How Virtues Can Save the World, According to Father Rutler

BOOK PICK: Grace Truth

(photo: Unsplash and cropped book cover)

GRACE & TRUTH

Twenty Steps to Embracing Virtue and Saving Civilization

By Father George Rutler

EWTN Publishing/Sophia Press, 2019

147 pages, $14.95

To order: ewtnrc.com or (800) 854-6316

 

The essays collected in this volume were originally television interviews on EWTN, but skillful transcription and editing has transformed Father George Rutler’s spoken words into highly readable essays that stand alone as incisive commentary about our culture’s many vices and the countercultural virtues that will save us.

The vices under Father Rutler’s scrutiny include deceit, mediocrity, contempt for innocence, intrigue, discord, sentimentality, and many others. Throughout the essays, Father Rutler returns again and again to a central theme: The root of every deliberate vice and sin is self-deception.

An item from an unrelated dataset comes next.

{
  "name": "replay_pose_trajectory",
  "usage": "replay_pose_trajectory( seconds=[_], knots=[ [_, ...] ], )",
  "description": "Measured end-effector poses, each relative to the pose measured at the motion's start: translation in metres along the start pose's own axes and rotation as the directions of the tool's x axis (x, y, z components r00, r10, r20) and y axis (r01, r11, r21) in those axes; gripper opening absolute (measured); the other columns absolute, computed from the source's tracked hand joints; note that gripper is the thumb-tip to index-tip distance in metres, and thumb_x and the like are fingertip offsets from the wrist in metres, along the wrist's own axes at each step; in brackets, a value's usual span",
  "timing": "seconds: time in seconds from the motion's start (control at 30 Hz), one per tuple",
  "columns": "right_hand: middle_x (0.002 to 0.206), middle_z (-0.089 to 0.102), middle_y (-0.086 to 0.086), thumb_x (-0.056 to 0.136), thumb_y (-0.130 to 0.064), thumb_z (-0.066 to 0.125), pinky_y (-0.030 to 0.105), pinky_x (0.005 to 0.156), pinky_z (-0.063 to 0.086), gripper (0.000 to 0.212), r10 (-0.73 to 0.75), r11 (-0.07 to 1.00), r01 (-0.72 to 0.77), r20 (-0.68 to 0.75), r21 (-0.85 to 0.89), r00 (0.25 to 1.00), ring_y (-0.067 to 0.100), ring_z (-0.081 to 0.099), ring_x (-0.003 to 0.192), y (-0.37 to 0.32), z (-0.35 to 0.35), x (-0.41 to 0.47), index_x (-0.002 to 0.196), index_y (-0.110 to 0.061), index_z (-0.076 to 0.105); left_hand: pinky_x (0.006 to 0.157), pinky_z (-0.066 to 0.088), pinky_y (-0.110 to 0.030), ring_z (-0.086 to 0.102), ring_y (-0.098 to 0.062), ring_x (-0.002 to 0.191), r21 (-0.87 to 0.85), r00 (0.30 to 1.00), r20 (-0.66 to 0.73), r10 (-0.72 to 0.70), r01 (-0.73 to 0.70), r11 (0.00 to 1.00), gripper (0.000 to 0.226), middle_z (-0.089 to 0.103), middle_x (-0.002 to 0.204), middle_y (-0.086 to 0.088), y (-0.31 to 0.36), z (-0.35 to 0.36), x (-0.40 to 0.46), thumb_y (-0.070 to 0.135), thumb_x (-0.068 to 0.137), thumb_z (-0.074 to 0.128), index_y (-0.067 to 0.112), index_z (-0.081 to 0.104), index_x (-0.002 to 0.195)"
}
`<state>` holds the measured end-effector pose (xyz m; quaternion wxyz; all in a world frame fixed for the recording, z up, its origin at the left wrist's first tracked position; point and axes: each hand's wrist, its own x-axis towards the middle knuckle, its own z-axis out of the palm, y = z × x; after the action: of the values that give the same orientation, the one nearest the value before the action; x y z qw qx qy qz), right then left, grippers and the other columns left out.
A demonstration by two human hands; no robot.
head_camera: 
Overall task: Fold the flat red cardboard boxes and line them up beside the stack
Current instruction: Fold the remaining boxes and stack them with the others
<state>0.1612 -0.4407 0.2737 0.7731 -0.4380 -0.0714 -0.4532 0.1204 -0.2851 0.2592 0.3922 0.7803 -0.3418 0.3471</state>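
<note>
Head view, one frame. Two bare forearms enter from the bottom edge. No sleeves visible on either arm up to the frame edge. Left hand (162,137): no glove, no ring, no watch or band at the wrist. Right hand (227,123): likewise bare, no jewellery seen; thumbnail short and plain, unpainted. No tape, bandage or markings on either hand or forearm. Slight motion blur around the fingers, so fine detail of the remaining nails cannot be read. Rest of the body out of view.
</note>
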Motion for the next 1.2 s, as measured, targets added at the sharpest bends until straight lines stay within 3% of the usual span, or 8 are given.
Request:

“The human being has a free will to chose good or evil,” he writes. “But after having plotted evil, when a person begins to commit the act itself, it begins to contradict the human dignity and the conscience in a more poignant way. This is why the most evil people in the world have had to redefine evil, pretending that it was good. … Evil always calls itself good; every vice parades itself as a form of liberation.”

The counterpoint to the vices that bedevil us are, naturally, the virtues, says Father Rutler, including humility, beauty, mirth, justice, and many others, and, most importantly courage, which he calls “the essential quality for the virtues.” Father Rutler writes in a style reminiscent of the biblical beatitudes or perhaps St. Paul’s famous hymn to charity. Here is Father Rutler singing similar praises to courage: “It takes courage to have faith; it takes courage to have hope; it takes courage to love; it takes courage to be prudent; it takes courage to act justly; it takes courage to practice temperance; and it takes courage to practice the virtue which itself is the manifestation of courage — fortitude.”

One of my favorite things about this book was the breadth of sources Father Rutler drew upon — classic figures such as Archimedes, Horace and Cicero; saints and saints in the making, such as St. Louis IX of France and John Henry Newman, respectively; authors such as Jonathan Swift and Flannery O’Connor; acclaimed scientists such as Albert Einstein; figures of popular culture such as Sir Alec Guinness; and even monarchs such as King George VI of England.

Some of the best anecdotes, however, feature anonymous people who perfectly embody the virtues. For instance, Father Rutler tells this story about 9/11:

“In one of the subway stations, smoke was blinding people as they tried to work their way up the stairs to fresh air,” he writes. “They had no idea what was going on at first, and they panicked because they were temporarily blinded by the harsh smoke. One man raised his voice to them to calm down. He took each one of them by the hand and led them up the stairs to safety, by a route only he knew — more precisely, a route only he and his seeing-eye dog knew. Day in and day out, these commuters has seen that man and pitied him for his blindness. But in that crisis, he was the only one who could see.

“It reminded me of how many times in the history of the saints that people had pitied them for some reason or another, thinking that they had missed out on the joy of life or had denied themselves too many pleasures, only to find out in the end that the saints were the only ones who could really see.”

Also poignant are the anecdotes that feature individuals with whom Father Rutler was intimately acquainted and who perfectly embody the virtues that serve as the framework for his book. For example, Father Rutler lovingly tells the story of how his father rescued a damaged crucifix from a trash heap. To repair it, he first fashioned a new cross. But, when it came time to affix the corpus to the cross, he unknowingly gave his son, the priest-to-be, an unforgettable lesson in pious devotion:  “He did not notice me one night going by his workbench when he was putting the corpus on the new cross he had built,” Father Rutler writes. “While he nailed Christ to the cross, he … put a handkerchief over the figure. That was a subtle victory for the Lord being fought by my father. There was an exquisite piety, as a religious virtue, expressed there. We often speak so easily and even blithely about the Crucifixion, but my father could not bear even to drive tacks into a clay figure of Our Lord. Each one of us is engaged in this spiritual warfare, and each one of us is being tested each day. There is no cause more just than that of Christ.”

This latest offering by Father Rutler is a lovely book, wide-ranging in its topics and perhaps a bit rambling — but I quite enjoyed that part of it, actually. The conversational style of these essays drew me in and kept me reading.

 

Clare Walker writes from Westmont, Illinois.